Die polizeiliche Familienbetreuerin, die den Bradleys zugewiesen worden war, öffnete die Tür. Sie war eine große Frau um die dreißig mit einer glänzend schwarzen Pagenfrisur. Sie trug flache Schuhe unter einer weit ausgestellten Hose und hatte eine gebeugte Haltung, als wäre die Decke zu niedrig. Vielleicht machte ihre Größe sie befangen.

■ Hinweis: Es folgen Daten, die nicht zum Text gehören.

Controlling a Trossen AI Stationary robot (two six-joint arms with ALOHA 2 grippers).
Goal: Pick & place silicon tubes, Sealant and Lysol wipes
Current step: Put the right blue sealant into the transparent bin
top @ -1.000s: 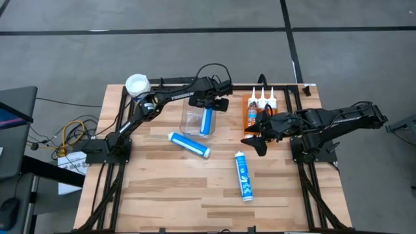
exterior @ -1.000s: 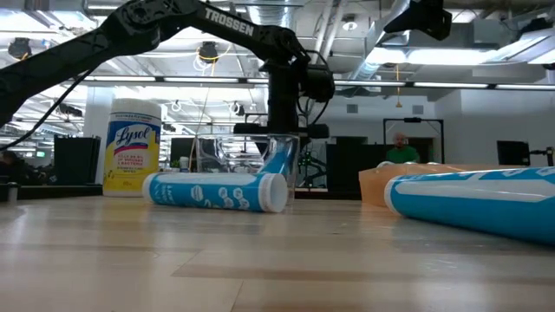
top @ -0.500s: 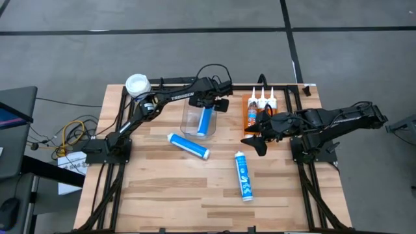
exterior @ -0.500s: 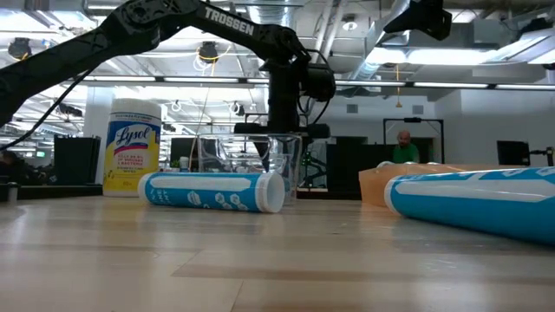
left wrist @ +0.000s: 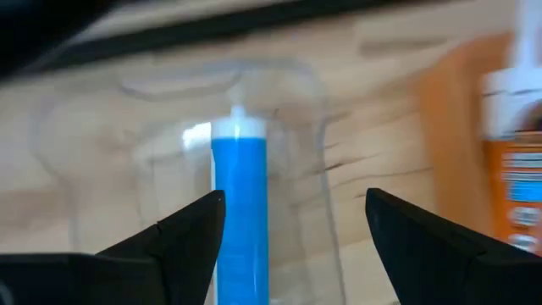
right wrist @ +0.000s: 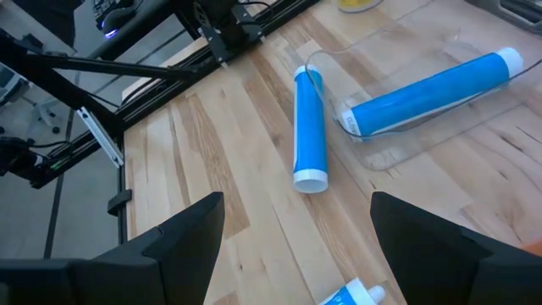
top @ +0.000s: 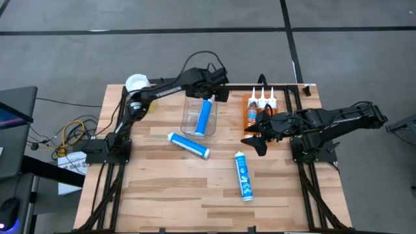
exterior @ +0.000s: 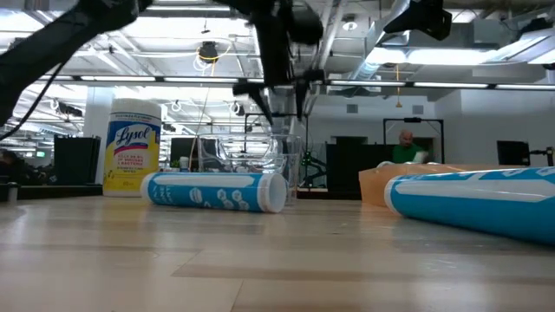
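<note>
Your left gripper (top: 209,91) hangs over the far rim of the clear plastic bin (top: 190,121), which sits near the middle of the table's far edge; its fingers (left wrist: 182,229) are spread apart with nothing between them. One blue silicone tube (top: 204,117) lies inside that bin, nozzle end toward the far edge, and shows straight ahead past the left wrist's fingers. A second blue tube (top: 189,144) lies flat on the table (top: 162,188) just in front of the bin, angled. A third blue tube (top: 243,176) lies right of centre, pointing roughly toward the near edge. The Lysol wipes (top: 136,84) stand upright at the far left corner, white lid up, yellow label clear in the low view (exterior: 132,146). Your right gripper (top: 255,142) waits near the right edge, fingers (right wrist: 174,241) released and wide, holding nothing. Just behind it, at the far right, an orange tray (top: 249,123) holds sealant cartridges (top: 260,103) with white nozzles; the count looks like three, but the arm covers part of them. Well behind the table, the low view shows a person (exterior: 406,146).
</note>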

»Ich habe ihnen gesagt, von welchem Dezernat Sie kommen.« Sie trat einen Schritt zurück, damit er eintreten konnte. »Nicht weil ich ihnen Angst machen wollte, sondern damit sie wissen, dass wir es ernst nehmen. Und ich habe ihnen gesagt, dass Sie noch nichts Neues wissen. Dass Sie nur noch ein paar Fragen stellen wollen.«
»Wie nehmen sie es auf?«
»Was glauben Sie?«
Er zuckte die Achseln. »Stimmt. Dumme Frage.«
Sie schloss die Tür und musterte Caffery eindringlich. »Ich habe von Ihnen gehört. Ich weiß Bescheid über Sie.«
Es war warm im Haus, und Caffery zog den Mantel aus. Er fragte die Familienbetreuerin nicht, was sie über ihn wusste und ob es gut oder schlecht war. Er war es gewohnt, einem gewissen Typ Frau gegenüber wachsam zu sein. Irgendwie hatte er es geschafft, einen gewissen Ruf von seiner alten Stelle in London den weiten Weg bis hierher ins West Country mitzuschleppen. Das war ein Teil dessen, was dafür sorgte, dass er einsam blieb. Ein Teil dessen, was ihn veranlasste, sich unsinnige Dinge für seine Abende vorzunehmen, eine Fleischtombola zum Beispiel oder ein Pub-Quiz der Polizei.
»Wo sind sie?«
»In der Küche.« Mit dem Fuß schob sie eine Zugluftrolle vor den unteren Türspalt. Es war kalt draußen. Eisig. »Aber kommen Sie hier herein. Ich will Ihnen erst die Fotos zeigen.«
Die Familienbetreuerin führte ihn in ein Nebenzimmer mit halb geschlossenen Vorhängen. Die Möbel waren von guter Qualität, aber schäbig. An einer Wand stand ein Klavier aus dunklem Holz, ein Fernseher war in einem Intarsienschrank untergebracht, und auf zwei verschossenen Sofas lagen Decken, die aussahen wie zusammengenähte alte Navajo-Webereien. Alles hier - Teppiche, Wände, Möbel - wirkte verschlissen von jahrelanger Benutzung durch Kinder und Tiere. Auf einem der Sofas lagen zwei Hunde, ein schwarz-weißer Collie und ein Spaniel. Beide hoben den Kopf und starrten Caffery an. Wieder wurde er gemustert. Wieder wollte jemand wissen, was, zum Teufel, er vorhatte.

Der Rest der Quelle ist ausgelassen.